### EXERCISE BRIEF
The data is to be retyped in full, exactly.

### DATA BLOCK
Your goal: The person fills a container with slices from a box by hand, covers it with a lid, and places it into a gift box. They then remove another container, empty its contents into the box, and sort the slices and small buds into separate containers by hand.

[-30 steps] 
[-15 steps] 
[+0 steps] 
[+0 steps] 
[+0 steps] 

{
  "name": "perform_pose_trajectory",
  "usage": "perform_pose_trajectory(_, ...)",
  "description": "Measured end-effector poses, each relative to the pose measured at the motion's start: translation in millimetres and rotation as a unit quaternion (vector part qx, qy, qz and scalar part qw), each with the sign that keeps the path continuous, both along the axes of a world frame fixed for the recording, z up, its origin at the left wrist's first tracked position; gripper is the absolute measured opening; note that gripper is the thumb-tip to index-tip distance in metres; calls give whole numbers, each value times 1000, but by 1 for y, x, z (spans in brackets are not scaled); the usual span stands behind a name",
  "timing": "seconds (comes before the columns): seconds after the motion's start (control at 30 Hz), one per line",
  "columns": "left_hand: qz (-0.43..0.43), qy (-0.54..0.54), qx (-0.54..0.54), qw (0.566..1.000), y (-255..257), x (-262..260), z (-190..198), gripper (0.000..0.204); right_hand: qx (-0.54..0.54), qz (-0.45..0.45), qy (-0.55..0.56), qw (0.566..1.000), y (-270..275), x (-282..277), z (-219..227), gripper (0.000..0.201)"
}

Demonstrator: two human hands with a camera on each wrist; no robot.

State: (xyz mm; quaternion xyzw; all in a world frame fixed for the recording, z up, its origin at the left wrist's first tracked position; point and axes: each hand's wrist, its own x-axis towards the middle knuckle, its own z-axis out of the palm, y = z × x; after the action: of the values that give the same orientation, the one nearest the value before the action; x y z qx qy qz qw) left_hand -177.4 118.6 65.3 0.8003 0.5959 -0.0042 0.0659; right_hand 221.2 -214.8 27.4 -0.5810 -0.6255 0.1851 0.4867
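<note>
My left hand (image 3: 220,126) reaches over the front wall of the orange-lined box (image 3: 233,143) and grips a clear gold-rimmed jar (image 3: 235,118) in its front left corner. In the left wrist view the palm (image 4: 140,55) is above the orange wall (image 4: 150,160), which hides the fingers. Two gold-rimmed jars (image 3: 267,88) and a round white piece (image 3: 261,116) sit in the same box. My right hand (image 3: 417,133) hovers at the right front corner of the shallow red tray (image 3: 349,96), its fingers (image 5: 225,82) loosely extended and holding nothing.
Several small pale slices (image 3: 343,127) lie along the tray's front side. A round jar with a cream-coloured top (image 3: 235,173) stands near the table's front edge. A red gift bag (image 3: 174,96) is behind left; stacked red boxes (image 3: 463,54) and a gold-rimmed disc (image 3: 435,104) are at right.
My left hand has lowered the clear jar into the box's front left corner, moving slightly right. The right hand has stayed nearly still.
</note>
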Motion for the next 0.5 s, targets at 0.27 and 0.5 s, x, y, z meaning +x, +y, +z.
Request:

### TASK RESULT
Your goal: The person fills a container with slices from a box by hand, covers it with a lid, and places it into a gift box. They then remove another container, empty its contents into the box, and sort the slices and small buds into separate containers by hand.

[-30 steps] 
[-15 steps] 
[+0 steps] 
[+0 steps] 
[+0 steps] 

{
  "name": "perform_pose_trajectory",
  "usage": "perform_pose_trajectory(_, ...)",
  "description": "Measured end-effector poses, each relative to the pose measured at the motion's start: translation in millimetres and rotation as a unit quaternion (vector part qx, qy, qz and scalar part qw), each with the sign that keeps the path continuous, both along the axes of a world frame fixed for the recording, z up, its origin at the left wrist's first tracked position; gripper is the absolute measured opening; note that gripper is the thumb-tip to index-tip distance in metres; calls give whole numbers, each value times 1000, but by 1 for y, x, z (spans in brackets are not scaled); the usual span stands behind a name",
  "timing": "seconds (comes before the columns): seconds after the motion's start (control at 30 Hz), one per line",
  "columns": "left_hand: qz (-0.43..0.43), qy (-0.54..0.54), qx (-0.54..0.54), qw (0.566..1.000), y (-255..257), x (-262..260), z (-190..198), gripper (0.000..0.204); right_hand: qx (-0.54..0.54), qz (-0.45..0.45), qy (-0.55..0.56), qw (0.566..1.000), y (-270..275), x (-282..277), z (-219..227), gripper (0.000..0.201)"
}

Demonstrator: two human hands with a camera on each wrist; no robot.

State: (xyz mm; quaternion xyzw; all in a world frame fixed for the recording, z up, its origin at the left wrist's first tracked position; point and axes: each hand's wrist, its own x-axis towards the middle knuckle, its own z-axis out of the palm, y = z × x; after the action: of the values that give the same orientation, the one nearest the value before the action; x y z qx qy qz qw) left_hand -177.4 118.6 65.3 0.8003 0.5959 -0.0042 0.0659; right_hand 221.2 -214.8 27.4 -0.5810 -0.6255 0.1851 0.4867
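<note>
My left hand (image 3: 220,126) reaches over the front wall of the orange-lined box (image 3: 233,143) and grips a clear gold-rimmed jar (image 3: 235,118) in its front left corner. In the left wrist view the palm (image 4: 140,55) is above the orange wall (image 4: 150,160), which hides the fingers. Two gold-rimmed jars (image 3: 267,88) and a round white piece (image 3: 261,116) sit in the same box. My right hand (image 3: 417,133) hovers at the right front corner of the shallow red tray (image 3: 349,96), its fingers (image 5: 225,82) loosely extended and holding nothing.
Several small pale slices (image 3: 343,127) lie along the tray's front side. A round jar with a cream-coloured top (image 3: 235,173) stands near the table's front edge. A red gift bag (image 3: 174,96) is behind left; stacked red boxes (image 3: 463,54) and a gold-rimmed disc (image 3: 435,104) are at right.
My left hand has lowered the clear jar into the box's front left corner, moving slightly right. The right hand has stayed nearly still.
</note>
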Motion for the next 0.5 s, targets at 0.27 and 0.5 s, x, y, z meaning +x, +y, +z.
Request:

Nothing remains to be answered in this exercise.